* **GOAL OF THE EXERCISE**:
Print exactly the lines below between the line holding "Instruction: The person" and the line holding "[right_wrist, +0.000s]", inclusive, and nothing more.

[[ DATASET EXTRACT, beginning ]]

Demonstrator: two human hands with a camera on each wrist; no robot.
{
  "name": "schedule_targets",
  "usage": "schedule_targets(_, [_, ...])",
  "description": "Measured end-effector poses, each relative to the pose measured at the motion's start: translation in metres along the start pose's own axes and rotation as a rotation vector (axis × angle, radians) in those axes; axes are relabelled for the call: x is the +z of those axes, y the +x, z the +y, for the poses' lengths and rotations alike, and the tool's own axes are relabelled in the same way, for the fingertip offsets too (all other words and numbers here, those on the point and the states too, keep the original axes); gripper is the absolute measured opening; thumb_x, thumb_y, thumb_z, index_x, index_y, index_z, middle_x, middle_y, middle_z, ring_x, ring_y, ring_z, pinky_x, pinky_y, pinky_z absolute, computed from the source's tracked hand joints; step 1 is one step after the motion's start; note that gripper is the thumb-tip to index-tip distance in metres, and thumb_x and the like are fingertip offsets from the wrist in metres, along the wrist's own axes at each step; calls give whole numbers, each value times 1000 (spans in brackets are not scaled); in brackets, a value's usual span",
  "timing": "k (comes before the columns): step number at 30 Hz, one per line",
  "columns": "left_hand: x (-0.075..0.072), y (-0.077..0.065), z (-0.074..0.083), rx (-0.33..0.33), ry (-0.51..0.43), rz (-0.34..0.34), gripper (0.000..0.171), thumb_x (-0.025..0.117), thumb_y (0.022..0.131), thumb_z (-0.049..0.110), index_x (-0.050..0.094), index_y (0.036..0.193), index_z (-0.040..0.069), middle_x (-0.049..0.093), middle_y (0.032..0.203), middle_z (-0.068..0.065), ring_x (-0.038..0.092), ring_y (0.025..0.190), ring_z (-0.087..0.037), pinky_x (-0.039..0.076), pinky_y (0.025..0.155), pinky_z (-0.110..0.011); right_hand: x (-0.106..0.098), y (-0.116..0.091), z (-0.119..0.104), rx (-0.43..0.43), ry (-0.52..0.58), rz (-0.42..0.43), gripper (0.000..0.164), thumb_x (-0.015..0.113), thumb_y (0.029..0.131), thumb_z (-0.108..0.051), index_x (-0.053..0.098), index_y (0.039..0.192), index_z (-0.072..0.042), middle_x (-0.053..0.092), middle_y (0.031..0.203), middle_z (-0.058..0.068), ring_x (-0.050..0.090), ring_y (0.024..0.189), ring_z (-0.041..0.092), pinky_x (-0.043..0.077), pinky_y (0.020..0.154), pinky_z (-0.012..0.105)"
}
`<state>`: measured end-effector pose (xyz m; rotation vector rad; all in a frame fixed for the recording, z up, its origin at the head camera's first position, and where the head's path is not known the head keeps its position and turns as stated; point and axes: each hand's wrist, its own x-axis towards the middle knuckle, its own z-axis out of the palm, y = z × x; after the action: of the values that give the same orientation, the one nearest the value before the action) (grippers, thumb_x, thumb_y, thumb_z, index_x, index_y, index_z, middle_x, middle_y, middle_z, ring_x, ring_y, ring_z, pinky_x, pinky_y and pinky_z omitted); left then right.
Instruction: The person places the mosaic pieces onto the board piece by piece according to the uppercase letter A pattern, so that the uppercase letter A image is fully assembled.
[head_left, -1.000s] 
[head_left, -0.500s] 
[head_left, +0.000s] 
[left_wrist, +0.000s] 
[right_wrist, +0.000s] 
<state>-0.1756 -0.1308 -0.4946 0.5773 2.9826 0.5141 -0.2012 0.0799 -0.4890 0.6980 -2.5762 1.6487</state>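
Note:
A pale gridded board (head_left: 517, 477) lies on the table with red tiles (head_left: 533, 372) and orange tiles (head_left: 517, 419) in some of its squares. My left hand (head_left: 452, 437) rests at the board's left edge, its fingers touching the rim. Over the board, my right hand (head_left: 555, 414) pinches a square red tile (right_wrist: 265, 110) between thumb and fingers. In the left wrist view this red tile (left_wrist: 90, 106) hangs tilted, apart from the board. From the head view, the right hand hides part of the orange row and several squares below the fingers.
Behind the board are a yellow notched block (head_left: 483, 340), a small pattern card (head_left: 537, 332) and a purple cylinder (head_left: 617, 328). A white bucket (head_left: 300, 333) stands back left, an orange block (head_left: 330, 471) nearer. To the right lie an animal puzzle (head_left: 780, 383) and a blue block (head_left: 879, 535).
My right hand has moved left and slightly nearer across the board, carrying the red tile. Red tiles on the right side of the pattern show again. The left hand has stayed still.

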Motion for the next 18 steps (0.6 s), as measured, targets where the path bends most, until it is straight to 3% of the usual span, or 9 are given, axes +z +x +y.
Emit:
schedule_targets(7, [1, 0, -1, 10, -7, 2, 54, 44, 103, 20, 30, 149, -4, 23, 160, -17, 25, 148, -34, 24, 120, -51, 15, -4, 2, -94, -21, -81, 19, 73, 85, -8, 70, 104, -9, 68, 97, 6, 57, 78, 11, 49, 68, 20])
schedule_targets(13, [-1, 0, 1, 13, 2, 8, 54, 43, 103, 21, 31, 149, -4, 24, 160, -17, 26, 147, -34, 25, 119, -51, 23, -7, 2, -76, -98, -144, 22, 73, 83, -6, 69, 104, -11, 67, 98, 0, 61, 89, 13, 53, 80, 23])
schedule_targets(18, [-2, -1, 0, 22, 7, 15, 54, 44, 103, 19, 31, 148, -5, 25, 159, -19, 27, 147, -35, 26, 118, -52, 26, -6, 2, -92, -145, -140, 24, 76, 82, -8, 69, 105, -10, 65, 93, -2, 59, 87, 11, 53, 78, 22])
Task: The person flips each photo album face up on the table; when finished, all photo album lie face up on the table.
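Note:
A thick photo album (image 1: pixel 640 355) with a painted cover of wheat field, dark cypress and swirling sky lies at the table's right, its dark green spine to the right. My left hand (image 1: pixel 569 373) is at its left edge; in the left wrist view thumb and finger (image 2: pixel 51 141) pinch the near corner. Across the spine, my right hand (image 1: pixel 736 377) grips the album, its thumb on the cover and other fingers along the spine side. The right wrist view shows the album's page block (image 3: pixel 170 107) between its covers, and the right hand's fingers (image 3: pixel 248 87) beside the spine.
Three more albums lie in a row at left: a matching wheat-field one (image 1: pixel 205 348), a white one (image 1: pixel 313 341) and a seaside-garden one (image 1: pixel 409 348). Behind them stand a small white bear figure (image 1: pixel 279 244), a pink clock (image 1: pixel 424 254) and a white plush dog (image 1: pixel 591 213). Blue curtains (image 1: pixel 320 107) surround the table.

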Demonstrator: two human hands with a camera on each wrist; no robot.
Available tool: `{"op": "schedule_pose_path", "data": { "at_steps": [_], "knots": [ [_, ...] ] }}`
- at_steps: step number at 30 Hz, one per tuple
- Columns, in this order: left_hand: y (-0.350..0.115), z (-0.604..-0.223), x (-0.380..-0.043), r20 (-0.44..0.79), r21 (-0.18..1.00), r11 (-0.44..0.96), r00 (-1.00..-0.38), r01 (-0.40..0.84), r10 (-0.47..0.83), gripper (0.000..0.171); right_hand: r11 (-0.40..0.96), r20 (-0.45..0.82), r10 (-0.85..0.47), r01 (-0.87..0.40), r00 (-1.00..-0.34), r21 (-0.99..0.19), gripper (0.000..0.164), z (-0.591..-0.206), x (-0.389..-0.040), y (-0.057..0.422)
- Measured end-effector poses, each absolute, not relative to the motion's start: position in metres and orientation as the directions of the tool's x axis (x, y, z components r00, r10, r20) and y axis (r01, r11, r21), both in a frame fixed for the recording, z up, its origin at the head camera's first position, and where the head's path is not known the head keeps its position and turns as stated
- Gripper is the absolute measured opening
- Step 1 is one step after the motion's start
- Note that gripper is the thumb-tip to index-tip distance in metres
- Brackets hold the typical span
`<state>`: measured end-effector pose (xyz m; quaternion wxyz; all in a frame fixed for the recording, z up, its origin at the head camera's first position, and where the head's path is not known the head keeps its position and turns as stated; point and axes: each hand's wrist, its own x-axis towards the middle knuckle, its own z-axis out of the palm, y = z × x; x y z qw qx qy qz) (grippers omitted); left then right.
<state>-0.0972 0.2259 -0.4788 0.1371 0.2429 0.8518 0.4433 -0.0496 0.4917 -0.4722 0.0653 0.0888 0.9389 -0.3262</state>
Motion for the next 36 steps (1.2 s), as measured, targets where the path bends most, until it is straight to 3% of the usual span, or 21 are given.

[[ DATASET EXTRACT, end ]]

* **OUTPUT OF THE TASK**:
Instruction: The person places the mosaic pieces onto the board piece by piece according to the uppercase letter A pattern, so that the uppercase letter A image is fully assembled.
[head_left, -1.000s] 
[head_left, -0.500s] 
[head_left, +0.000s] 
[left_wrist, +0.000s] 
[right_wrist, +0.000s] 

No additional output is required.